Os barcos detêm-se na espera. “Em Dezembro, conforme as posses, vou para o rio”, anuncia Deolinda Lobo, 68 anos, uma das resistentes no Lezirão, aldeia avieira do concelho de Azambuja. “Isto eram tudo pescadores. Há nove casas. Cada uma tinha cinco ou seis pessoas. Agora, só vivem aqui dois casais avieiros. Eu e o meu marido e a minha prima e o marido. O resto vem cá ao fim-de-semana. Tinha 14 anos quando vim de Benfica do Ribatejo para cá. Casei e cá fiquei”. A ceifa do milho monopoliza atenções. Na ausência da distracção, o enlevo é outro. “Passo dias inteiros a olhar para o rio”, confessa o marido, Luís, de 72 anos. “Tenho aqui dois barcos bons. Passava lá as noites, agora só de dia, e se não houver temporal”.
O rio é vizinho tranquilo. Mesmo que se inquiete, e que inquiete com ele a Aldeia Avieira, os últimos resistentes não arredam pé. “Nunca pensei, nem penso sair daqui. Daqui, só para a cova!” No cais dos pescadores, em Salvaterra de Magos, na aldeia do Escaroupim; nas Caneiras, em Santarém, ainda há vestígios de sortes parecidas. O rio distribuiu o saque das almas com precisão salomónica. Sobram marasmo e lições. E nisso os bons entendedores não são de meias palavras. “A lampreia grelhada é melhor que a cozida. A malta nem sabe!”
PARA REVIVER O TEJO
Passeios de bicicleta ou em canoa, aluguer de barcos para pesca. Desenvolvimento sustentável que passe pelo lazer, turismo de natureza e cultural, são os principais objectivos do ‘Palhota Viva’, inscrito desde 1993 no Registo Nacional das Associações de Defesa do Ambiente do Ministério do Ambiente.
NA ÁREA NOBRE DA RECEPÇÃO
A vassoura dorme uma sesta na cozinha de Maria Guerra, área nobre de recepção, isolada da casa principal, segundo os preceitos da estética avieira. Maria Guerra, 78 anos, é a única avieira que ainda habita na Aldeia da Palhota, descendente de uma família oriunda de Vieira de Leiria, berço de baptismo destes migrantes. “As mulheres faziam tudo. Pegavam no barco, iam pescar, traziam e vendiam o peixe, limpavam o barco e tomavam conta dos filhos”, enumera Humberto.

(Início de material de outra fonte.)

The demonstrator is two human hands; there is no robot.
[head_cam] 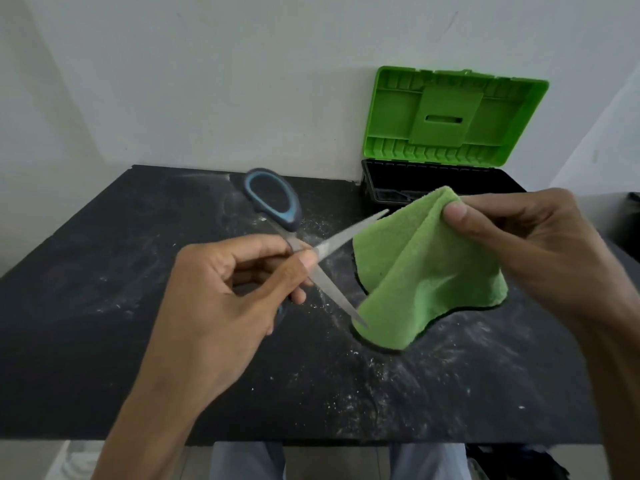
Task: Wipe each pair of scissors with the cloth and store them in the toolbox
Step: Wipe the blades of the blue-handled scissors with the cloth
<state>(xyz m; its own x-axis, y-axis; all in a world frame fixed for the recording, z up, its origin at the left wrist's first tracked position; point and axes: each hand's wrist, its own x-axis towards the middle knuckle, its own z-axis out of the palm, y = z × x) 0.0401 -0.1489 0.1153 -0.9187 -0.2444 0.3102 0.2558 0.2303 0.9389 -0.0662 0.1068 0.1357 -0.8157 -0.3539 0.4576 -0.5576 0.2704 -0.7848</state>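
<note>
My left hand (221,289) grips a pair of scissors (273,199) near the pivot, above the black table. Its blades are spread apart; one points up right, the other down right with its tip against the green cloth (426,282). One blue and dark grey handle loop sticks out behind my fingers. My right hand (526,244) pinches the top fold of the cloth, lifting it so its lower edge drapes on the table. The toolbox (433,181) stands at the back right, its green lid (453,116) raised against the wall.
The black table (104,271) is dusted with white specks. A white wall runs behind it. The table's front edge is near my knees, and a dark object lies on the floor at lower right (519,462).
</note>
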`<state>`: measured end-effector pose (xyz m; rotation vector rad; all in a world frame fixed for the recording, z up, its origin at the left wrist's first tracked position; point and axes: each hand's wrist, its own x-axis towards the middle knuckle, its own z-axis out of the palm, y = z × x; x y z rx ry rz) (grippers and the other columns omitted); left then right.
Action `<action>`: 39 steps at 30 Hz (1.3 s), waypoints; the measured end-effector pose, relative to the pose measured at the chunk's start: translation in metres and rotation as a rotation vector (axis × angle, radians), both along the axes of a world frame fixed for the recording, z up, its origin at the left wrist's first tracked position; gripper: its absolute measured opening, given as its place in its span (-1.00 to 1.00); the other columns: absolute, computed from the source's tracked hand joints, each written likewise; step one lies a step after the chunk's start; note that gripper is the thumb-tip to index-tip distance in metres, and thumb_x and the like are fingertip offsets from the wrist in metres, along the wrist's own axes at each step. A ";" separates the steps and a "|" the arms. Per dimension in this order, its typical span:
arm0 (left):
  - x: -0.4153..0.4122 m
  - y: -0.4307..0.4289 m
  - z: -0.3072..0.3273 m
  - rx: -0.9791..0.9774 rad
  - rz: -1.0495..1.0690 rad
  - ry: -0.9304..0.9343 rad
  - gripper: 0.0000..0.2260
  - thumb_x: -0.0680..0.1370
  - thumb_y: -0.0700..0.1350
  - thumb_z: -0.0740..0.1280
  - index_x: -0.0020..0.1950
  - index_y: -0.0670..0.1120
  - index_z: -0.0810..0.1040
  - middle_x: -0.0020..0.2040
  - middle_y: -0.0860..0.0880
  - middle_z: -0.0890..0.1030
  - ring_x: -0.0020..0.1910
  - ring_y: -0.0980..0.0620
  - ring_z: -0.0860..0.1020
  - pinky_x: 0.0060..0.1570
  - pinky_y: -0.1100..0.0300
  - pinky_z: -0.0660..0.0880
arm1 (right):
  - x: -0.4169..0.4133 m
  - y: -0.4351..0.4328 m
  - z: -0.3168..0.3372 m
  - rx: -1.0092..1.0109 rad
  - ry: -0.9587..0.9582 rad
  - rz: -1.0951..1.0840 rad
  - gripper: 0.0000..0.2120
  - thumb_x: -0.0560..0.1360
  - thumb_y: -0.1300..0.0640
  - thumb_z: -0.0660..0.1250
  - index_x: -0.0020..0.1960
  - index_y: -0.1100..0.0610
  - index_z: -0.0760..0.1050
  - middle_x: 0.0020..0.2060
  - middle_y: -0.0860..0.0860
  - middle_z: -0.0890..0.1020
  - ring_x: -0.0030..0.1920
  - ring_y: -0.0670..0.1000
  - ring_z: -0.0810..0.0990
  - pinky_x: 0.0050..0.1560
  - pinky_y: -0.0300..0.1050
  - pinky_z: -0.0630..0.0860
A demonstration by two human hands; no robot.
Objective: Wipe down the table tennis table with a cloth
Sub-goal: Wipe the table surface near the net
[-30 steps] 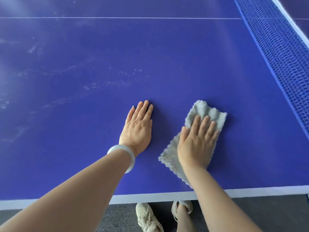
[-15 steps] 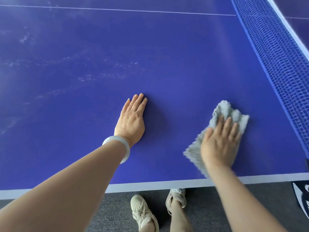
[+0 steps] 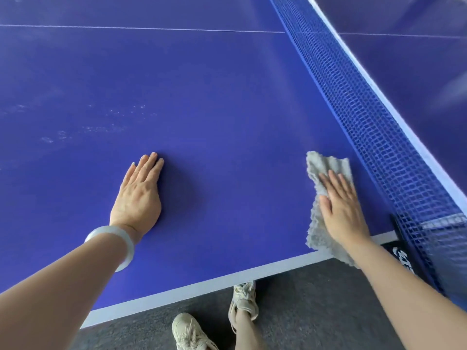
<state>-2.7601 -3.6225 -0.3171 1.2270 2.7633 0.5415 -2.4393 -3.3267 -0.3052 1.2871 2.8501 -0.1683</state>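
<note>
- We see the grey, fuzzy cloth (image 3: 326, 166) lying crumpled on the tabletop (image 3: 227, 109), in the near corner by the net. Its far end is just short of the net's foot, and its near end crosses the white edge strip (image 3: 202, 286).
- Our right hand (image 3: 341, 210) presses flat on the cloth, palm down, fingers straight and close together. It pinches nothing.
- Our left hand (image 3: 137, 195) lies palm down on the bare tabletop, well apart from the cloth towards the left. Its fingers are straight and held side by side. A pale bangle (image 3: 123, 239) circles that wrist.
- The tabletop is deep blue and matte. Faint whitish specks and smears (image 3: 101, 127) show beyond the left hand, and a thin white line (image 3: 151, 28) runs across the far part.
- The blue mesh net (image 3: 379, 127), with a white top band, runs along the right side. It ends at a black clamp (image 3: 404, 258) with white lettering at the near edge; we cannot read the lettering.
- Below the near edge lies grey carpet floor (image 3: 316, 304), where we see two beige laced shoes (image 3: 243, 296) and part of a bare leg.
</note>
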 end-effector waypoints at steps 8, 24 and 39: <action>0.002 0.002 0.001 -0.011 0.013 0.008 -0.41 0.55 -0.41 0.01 0.59 -0.15 0.14 0.60 -0.05 0.07 0.59 0.02 -0.01 0.56 0.12 -0.15 | -0.089 -0.084 -0.003 0.078 0.037 -0.273 -0.42 0.65 -0.08 -0.11 0.62 0.09 0.04 0.59 0.16 0.12 0.58 0.23 0.08 0.55 0.22 0.06; 0.003 0.003 0.002 -0.038 0.017 0.030 -0.38 0.52 -0.34 -0.08 0.61 -0.11 0.05 0.61 0.00 -0.01 0.59 0.06 -0.09 0.54 0.15 -0.23 | -0.150 -0.036 -0.002 0.023 0.042 -0.331 -0.42 0.65 -0.03 -0.10 0.63 0.15 -0.03 0.61 0.12 0.01 0.60 0.15 -0.03 0.59 0.12 -0.10; -0.060 0.047 0.019 -0.120 0.006 0.131 -0.51 0.66 0.00 0.04 0.53 -0.21 0.28 0.55 -0.17 0.23 0.55 -0.15 0.18 0.52 -0.03 0.00 | -0.224 0.030 -0.006 0.069 -0.018 0.163 -0.36 0.60 -0.12 -0.22 0.61 0.11 0.06 0.60 0.07 0.07 0.60 0.09 0.03 0.59 0.06 -0.04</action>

‘Os últimos pescadores do Tejo’, de Humberto Vasconcelos, filmado por Francisco Manso, conta histórias de avieiros. Nos finais do século XIX e início do XX a fome fez sair os pescadores da Praia da Vieira no concelho da Marinha Grande. Caso dos pais de Maria (à data, ainda com o marido) que trocaram a pesca no mar pela do rio. Tejo abaixo, acima, foram ficando.
Aérea ou rente ao chão, a vista da Palhota é hoje bem diferente do que já foi. Nos últimos três anos, a aldeia esvaziou-se quase por completo. Gente entregue às malhas das redes, vida no cais ou lavagens de roupa no rio são cenários de outro tempo.
A casa do avieiro funciona como museu. Mesa, cadeiras, naças, viveiros, cantareiras, balanças, (entre acessórios mais contemporâneos, como a TV) são alguns dos modestos pertences do espólio. Por 20 euros, é possível aqui pernoitar.